▸ **Exercise details**:
Only one span of the listing below should come back. It runs from the line with "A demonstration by" through the line with "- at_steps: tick", and each of its lines must be reproduced exactly.

Recorded information Block Start

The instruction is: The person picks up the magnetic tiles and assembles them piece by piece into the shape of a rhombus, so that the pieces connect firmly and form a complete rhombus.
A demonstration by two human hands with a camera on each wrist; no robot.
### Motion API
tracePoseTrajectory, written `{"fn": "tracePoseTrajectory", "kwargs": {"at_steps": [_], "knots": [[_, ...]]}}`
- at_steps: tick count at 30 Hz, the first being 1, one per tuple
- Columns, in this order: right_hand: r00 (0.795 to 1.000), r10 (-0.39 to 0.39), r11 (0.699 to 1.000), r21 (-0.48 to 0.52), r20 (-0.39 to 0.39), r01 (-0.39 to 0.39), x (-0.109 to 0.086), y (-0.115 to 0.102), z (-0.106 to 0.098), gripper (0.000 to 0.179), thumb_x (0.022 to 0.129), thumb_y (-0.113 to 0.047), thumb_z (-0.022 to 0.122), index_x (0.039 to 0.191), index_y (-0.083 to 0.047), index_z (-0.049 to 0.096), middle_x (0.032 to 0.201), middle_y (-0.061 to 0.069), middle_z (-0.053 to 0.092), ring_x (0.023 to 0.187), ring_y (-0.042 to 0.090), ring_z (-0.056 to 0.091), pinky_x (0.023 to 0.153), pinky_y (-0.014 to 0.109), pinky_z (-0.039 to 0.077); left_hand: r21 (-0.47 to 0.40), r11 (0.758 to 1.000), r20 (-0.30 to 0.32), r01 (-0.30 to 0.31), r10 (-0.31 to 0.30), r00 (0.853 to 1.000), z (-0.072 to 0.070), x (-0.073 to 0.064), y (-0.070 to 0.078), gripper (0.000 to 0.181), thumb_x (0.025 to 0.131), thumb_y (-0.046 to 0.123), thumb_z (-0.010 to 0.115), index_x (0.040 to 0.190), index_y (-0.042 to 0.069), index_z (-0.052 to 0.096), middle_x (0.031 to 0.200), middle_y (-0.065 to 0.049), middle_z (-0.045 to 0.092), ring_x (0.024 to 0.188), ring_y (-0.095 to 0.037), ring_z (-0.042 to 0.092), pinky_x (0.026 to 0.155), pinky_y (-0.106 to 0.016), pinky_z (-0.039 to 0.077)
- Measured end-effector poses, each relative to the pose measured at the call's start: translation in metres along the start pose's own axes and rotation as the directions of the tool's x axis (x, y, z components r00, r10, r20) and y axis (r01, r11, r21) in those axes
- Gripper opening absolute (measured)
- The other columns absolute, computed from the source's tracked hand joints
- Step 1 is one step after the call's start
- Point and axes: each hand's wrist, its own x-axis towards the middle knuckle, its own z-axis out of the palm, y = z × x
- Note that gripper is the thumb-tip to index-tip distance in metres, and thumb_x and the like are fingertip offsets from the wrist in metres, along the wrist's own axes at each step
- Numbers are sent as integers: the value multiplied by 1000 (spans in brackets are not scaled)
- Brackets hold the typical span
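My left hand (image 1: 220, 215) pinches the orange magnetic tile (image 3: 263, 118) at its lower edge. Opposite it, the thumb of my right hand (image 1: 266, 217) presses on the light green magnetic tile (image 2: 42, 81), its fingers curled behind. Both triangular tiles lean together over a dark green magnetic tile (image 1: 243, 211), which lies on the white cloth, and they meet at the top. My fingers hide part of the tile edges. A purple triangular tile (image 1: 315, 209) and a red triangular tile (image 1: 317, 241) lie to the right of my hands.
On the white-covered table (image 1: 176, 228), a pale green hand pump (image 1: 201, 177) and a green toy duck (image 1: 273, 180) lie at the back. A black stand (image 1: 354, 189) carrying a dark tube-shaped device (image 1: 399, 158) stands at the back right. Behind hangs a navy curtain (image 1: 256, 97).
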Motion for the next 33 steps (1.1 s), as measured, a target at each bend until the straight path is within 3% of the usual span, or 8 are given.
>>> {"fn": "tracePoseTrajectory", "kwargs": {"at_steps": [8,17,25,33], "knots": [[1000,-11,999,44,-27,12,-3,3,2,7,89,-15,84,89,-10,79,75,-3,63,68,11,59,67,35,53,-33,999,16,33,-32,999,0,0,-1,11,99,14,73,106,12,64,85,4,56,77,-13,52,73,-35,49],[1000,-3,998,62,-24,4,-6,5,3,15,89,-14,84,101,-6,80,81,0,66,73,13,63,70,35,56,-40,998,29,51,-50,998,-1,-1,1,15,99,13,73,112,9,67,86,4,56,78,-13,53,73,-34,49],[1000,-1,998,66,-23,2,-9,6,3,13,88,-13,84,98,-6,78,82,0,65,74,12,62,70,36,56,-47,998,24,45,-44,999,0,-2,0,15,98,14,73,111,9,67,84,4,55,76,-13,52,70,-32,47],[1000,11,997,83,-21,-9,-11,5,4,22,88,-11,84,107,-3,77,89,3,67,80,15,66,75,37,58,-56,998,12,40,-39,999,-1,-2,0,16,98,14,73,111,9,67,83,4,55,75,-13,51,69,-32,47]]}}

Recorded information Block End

▸ **Exercise result**:
A demonstration by two human hands with a camera on each wrist; no robot.
### Motion API
tracePoseTrajectory, written `{"fn": "tracePoseTrajectory", "kwargs": {"at_steps": [_], "knots": [[_, ...]]}}`
- at_steps: tick count at 30 Hz, the first being 1, one per tuple

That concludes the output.